Task statement
Please find every line in the entries below that contains the string "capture", and copy it.
"""
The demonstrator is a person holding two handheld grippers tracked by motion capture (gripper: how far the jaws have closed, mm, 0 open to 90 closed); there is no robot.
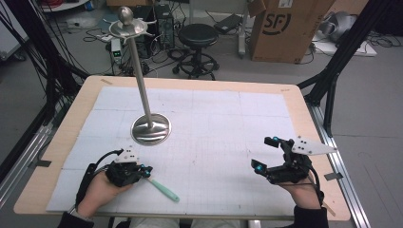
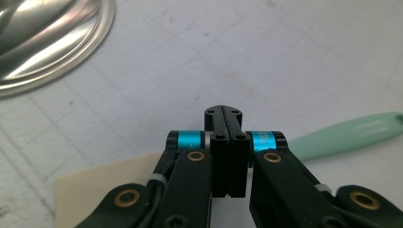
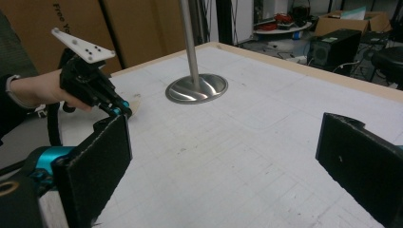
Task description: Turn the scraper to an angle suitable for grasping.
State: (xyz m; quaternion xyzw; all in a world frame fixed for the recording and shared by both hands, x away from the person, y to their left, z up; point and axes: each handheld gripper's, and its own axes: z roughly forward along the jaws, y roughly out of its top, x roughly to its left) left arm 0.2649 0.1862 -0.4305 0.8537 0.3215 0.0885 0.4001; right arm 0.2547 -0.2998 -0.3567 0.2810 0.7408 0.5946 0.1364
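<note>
left gripper (image 1: 145, 170), jaws together and holding nothing, sits at the head end of the mint toothbrush (image 1: 164, 188), which lies flat at six o'clock from the steel stand (image 1: 151, 129). judged step: approach for pickup; next, part the jaws and straddle the handle. right gripper (image 1: 266, 153) idles, jaws wide apart.

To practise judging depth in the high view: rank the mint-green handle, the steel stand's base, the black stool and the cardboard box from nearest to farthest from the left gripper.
1. Mint-green handle, right beside the left gripper.
2. Steel stand's base, just beyond on the table.
3. Black stool, on the floor behind the table.
4. Cardboard box, far right.
</note>
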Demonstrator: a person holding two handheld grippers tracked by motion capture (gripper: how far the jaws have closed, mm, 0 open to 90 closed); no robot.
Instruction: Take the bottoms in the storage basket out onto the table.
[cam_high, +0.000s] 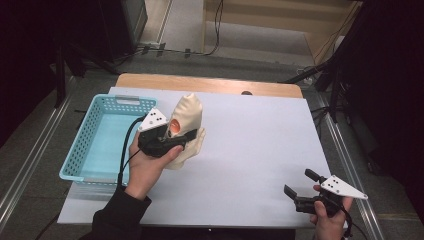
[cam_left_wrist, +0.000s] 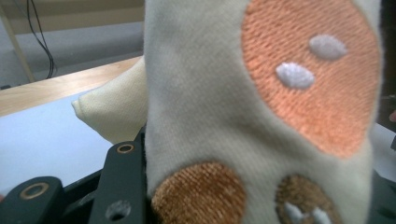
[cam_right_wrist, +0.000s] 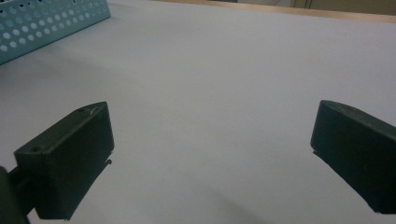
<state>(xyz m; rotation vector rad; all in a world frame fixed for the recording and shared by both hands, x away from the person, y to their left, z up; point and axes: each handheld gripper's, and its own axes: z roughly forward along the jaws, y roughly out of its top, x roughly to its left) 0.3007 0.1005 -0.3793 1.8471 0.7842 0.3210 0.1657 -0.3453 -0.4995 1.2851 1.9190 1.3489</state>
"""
Answer to this task
The demonstrator is a person holding two handheld grippers tracked by motion capture (gripper: how far the jaws have closed, mm, 0 open to 90 closed); there is no robot.
Demonstrator: a person holding two handheld grippers tracked by motion capture (gripper: how far the jaws have closed, mm, 0 open to 90 closed); no robot.

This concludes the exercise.